__Assignment__. Up to and including the line with "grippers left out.", reproduce the listing below exactly, beginning at its first line.

__Data extract__.
──────────

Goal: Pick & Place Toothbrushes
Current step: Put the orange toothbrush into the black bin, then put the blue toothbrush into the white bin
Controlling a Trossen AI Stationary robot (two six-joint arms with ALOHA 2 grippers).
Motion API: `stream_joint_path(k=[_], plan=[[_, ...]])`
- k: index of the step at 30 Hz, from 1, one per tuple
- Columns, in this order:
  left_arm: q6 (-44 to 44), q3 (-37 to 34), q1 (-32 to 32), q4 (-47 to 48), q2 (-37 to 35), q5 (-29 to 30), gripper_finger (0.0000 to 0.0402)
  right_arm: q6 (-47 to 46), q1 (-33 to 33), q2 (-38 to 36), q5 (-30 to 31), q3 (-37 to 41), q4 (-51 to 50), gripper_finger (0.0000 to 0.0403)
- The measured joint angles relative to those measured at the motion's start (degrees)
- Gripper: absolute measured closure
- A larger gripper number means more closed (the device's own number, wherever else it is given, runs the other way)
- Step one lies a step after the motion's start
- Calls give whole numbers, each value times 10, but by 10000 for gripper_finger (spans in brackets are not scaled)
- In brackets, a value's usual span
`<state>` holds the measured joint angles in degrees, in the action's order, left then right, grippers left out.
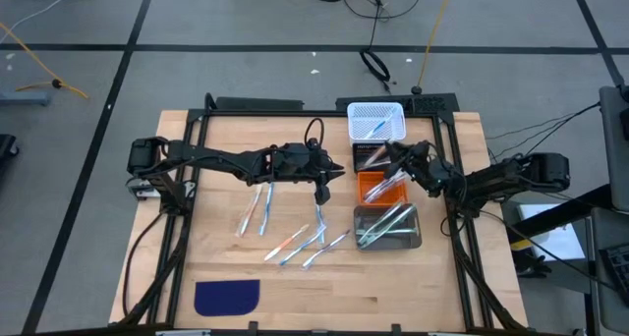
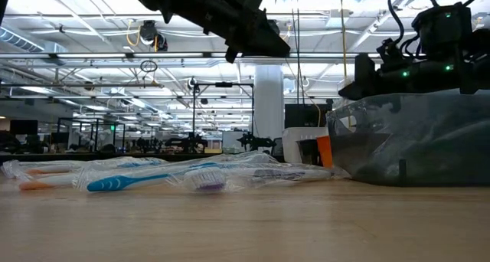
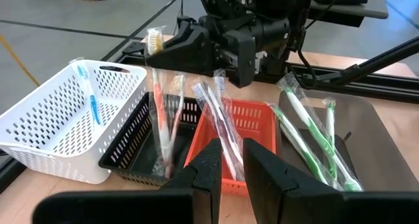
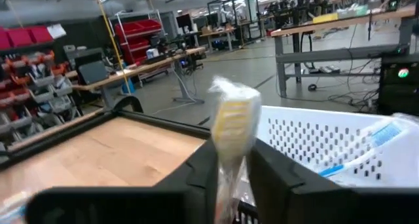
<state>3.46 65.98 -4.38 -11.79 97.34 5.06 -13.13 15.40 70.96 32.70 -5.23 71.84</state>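
Note:
Several wrapped toothbrushes (image 1: 285,233) lie flat on the wooden table, and the low view shows them too (image 2: 145,179). My right gripper (image 4: 230,165) hovers over the black bin (image 3: 141,135), shut on a wrapped toothbrush with a yellowish head (image 4: 232,122) and an orange handle (image 3: 158,99). My left gripper (image 1: 321,193) hangs above the loose toothbrushes at mid-table. Its fingers (image 3: 209,168) stand a narrow gap apart, with nothing between them. More toothbrushes lean in the white basket (image 3: 88,96), the orange bin (image 3: 226,129) and the grey bin (image 3: 308,135). My right gripper pinches the wrapped toothbrush just below its head (image 3: 156,59) between its two fingers. The fingers lie level, reaching in from the table's right and crossing the toothbrush. It stands upright, head above the fingers, handle hanging down into the black bin.
The four bins stand in a row at the table's right: white basket (image 1: 375,120), black bin (image 1: 366,155), orange bin (image 1: 371,189), grey bin (image 1: 388,228). A dark blue cloth patch (image 1: 226,297) lies near the front left. A black frame (image 1: 187,194) borders the table.

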Motion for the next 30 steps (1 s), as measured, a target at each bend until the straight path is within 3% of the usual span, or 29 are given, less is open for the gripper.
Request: stream_joint_path(k=[9,15,27,30], plan=[[-2,0,-4,1,0,10,339,51,-1,-6,-2,-1,-1,233],[-3,0,-12,11,0,20,339,95,-1,-35,-15,-1,-1,190],[3,0,-16,42,0,20,339,148,-12,-123,-15,-2,-11,184],[9,0,-15,68,0,16,339,156,-28,-142,-41,-2,-12,185]])
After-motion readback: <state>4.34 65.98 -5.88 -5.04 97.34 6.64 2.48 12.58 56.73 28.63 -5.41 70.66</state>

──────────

__Output of the exercise__.
Goal: Pick & Place Toothbrushes
Current step: Put the orange toothbrush into the black bin, then put the blue toothbrush into the white bin
Controlling a Trossen AI Stationary robot (two six-joint arms with ALOHA 2 grippers).
Motion API: `stream_joint_path(k=[_], plan=[[_, ...]])`
- k: index of the step at 30 Hz, from 1, one per tuple
- Columns, in this order:
  left_arm: q6 (-44 to 44), q3 (-37 to 34), q1 (-32 to 32), q4 (-47 to 48), q2 (-37 to 35), q5 (-29 to 30), gripper_finger (0.0000 to 0.0402)
  right_arm: q6 (-47 to 46), q1 (-33 to 33), q2 (-38 to 36), q5 (-30 to 31), q3 (-37 to 41), q4 (-51 to 50), gripper_finger (0.0000 to 0.0403)
- The measured joint angles relative to those measured at the motion's start (degrees)
- Gripper: absolute measured closure
- A larger gripper number means more closed (the device's own number, wherever else it is given, runs the other way)
- Step one lies a step after the motion's start
- Calls give whole numbers, each value times 10, but by 10000 for gripper_finger (spans in brackets are not scaled)
- In brackets, a value's usual span
`<state>` holds the measured joint angles in degrees, in the action's order, left then right, grippers left out.

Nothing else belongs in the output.